One question we so infrequently ask ourselves is, “what is it that brings quality to our lives?” This question, if it is given the time necessary for response, has the potential to have lasting positive impacts. If people know what brings quality to living, it can have positive implications for individuals as well as for the greater community as a whole. Policies based around fostering quality living, and education directed at acknowledging what quality living consists of, can have the power to move society in the best possible direction.

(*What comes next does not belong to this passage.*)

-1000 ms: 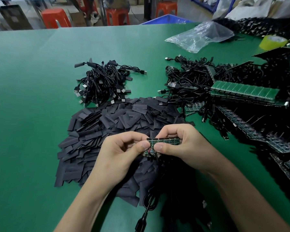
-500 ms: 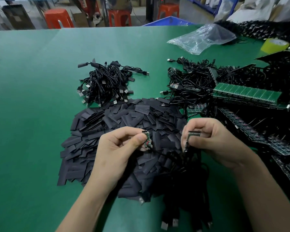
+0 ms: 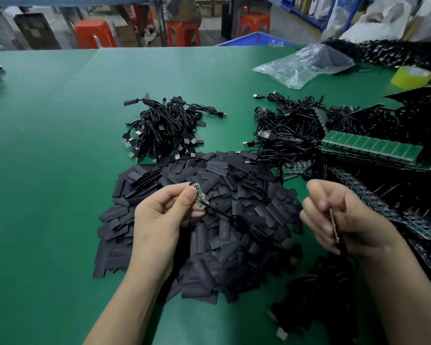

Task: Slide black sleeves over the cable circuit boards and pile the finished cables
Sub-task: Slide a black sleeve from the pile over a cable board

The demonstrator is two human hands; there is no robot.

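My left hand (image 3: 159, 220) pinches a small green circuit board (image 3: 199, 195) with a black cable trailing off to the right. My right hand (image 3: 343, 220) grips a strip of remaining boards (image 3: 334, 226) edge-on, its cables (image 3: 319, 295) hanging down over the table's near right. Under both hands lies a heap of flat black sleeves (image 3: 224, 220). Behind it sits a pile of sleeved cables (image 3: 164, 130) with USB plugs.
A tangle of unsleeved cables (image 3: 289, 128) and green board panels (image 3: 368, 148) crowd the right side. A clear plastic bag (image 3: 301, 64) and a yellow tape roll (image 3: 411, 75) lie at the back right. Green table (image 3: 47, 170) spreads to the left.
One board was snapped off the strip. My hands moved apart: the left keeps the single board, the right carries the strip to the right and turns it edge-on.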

A truly virtuous society is one in which a community ethic is based around acknowledging what quality living is in the general sense, and then striving as a group to obtain it whenever possible. Quality of life that is based solely in connection with capitalist pursuits (spending and buying things) is not the kind of quality life that everyone in society can share with one another. It is becoming more and more the case that the rich are getting richer and the poor are growing poorer (and larger in number). While this is, in itself, a problem that needs to be rectified in this world, it is not feasible to base quality of life merely in monetary terms; for this would result in saying that more and more people are not being granted the means to a life of quality. Quality does not need this monetary attachment; although, it might be argued that without money a life of quality is hard to come by.
Quality of life is something to identify for everyone in this community. If a general definition for quality of life can be universally accepted by the world’s people, we may all have the common ground necessary to foster positive human development everywhere. Can money be detached from quality? What does “quality of life” mean for you?